Behind the Scenes of Tableau Server: Unveiling the Purpose & Functionality of It’s Components

10 min readMar 9, 2023

As a Tableau developer, I’ve spent a lot of time creating interactive dashboards using Tableau Desktop and publishing them to Tableau Server. However, I recently became curious about how Tableau Server actually works behind the scenes to enable such seamless collaboration and real-time data sharing.

In my quest to understand the intricacies of Tableau Server, I went through various resources. In this article, I’ll be sharing my findings and shedding light on the key components that power Tableau Server.

Whether you’re a Tableau enthusiast, an analytics professional, or simply someone interested in understanding the magic behind Tableau Server, this article will provide you with a comprehensive overview of its architecture and components. So, join me on this journey of exploration and discovery, as we unravel the mysteries of Tableau Server together.

Dhrumit will be accompanying us on this journey. (He is a very good friend of mine!)

Suppose Dhrumit is going to use Tableau server. We will discuss the flow of architecture accordingly.

As soon as he logs in he will interact with the Gateway!

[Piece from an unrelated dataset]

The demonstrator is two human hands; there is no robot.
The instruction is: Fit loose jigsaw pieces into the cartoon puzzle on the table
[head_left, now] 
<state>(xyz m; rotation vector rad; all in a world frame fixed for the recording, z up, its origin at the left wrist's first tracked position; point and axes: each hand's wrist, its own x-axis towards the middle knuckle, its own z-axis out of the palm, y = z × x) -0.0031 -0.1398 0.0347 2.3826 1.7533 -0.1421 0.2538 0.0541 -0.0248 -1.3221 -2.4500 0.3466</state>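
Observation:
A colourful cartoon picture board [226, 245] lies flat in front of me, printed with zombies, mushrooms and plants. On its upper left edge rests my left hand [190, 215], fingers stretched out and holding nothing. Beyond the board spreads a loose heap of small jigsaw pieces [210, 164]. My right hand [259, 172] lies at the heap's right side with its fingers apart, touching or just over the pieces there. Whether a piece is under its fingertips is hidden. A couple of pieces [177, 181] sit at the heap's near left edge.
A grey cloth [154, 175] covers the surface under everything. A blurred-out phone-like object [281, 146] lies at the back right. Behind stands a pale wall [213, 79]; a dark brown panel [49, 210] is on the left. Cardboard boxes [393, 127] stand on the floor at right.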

Gateway: Gateway checks whether Dhrumit is even allowed to be here or not! :D

Functionalities:
1. Routing
-User in our case Dhrumit interacts with Tableau Server through HTTP requests! Weather from web browser, desktop.
-User sends HTTP traffic request to tableau server. And tableau server tells what to do.
-The gateway route the HTTP request to either Application Server or VizQL Server.
2. Load balancing
-If we have multi node environment or tableau server cluster, gateway decides → to which node the request must be directed to.
-It achieves this in round robin fashion.
3. Server static files
-Gateway serve up custom logo, static files to the user within the browser.
-Note: if multi node cluster
— if multiple gateways
— then custom files must be in the same place on each node to make sure they get the same custom logo every time.
Keep these in mind:
1. If multiple nodes are included. It is advised to have external load balancer.
-Note: external load balancer DOES NOT eliminates the need of multiple gateways!
2. External load balancer:
-If one of the node goes down → then it still communicates the traffic to gateway.
-Therefore, you must install gateway on each node!
3. Gateway is required where there are VizQL/ Viz Portal(application server) processes.
4. Can look into gateway log files to optimize it further.

After crossing the gateway post Dhrumit interacts with the Application Server!

2. Application Server It’s time to log in!

Functionalities:
1. Authentication & Authorization
-User credentials could be in:
— local: checks his/her/them entry in repository.
— active directory.
2. Web UI rendering
-Manages all of the web UI.
3. Publishing
-Application Server divides it into xml, raw code.
-Figures out flat file and store them in correct place. (Repository, File Store, Data Engine)
Keep these in mind:
1. Default: 1 application server per node.
— 2 in case of assurance.
2.Not resource intensive
— application server does not require intensive amount of CPU, RAM etc.
— If this happens: Reason: High number of REST APIs or Tab cmd requests can impact the service.

It’s time to do some searching now! For this tableau server got Search & Browse. Let us see how this can help Dhrumit.

3. Search and Browse:

Index behind repository
Need not to be in same place as repository but it does need to be in the same place as gateway and application server.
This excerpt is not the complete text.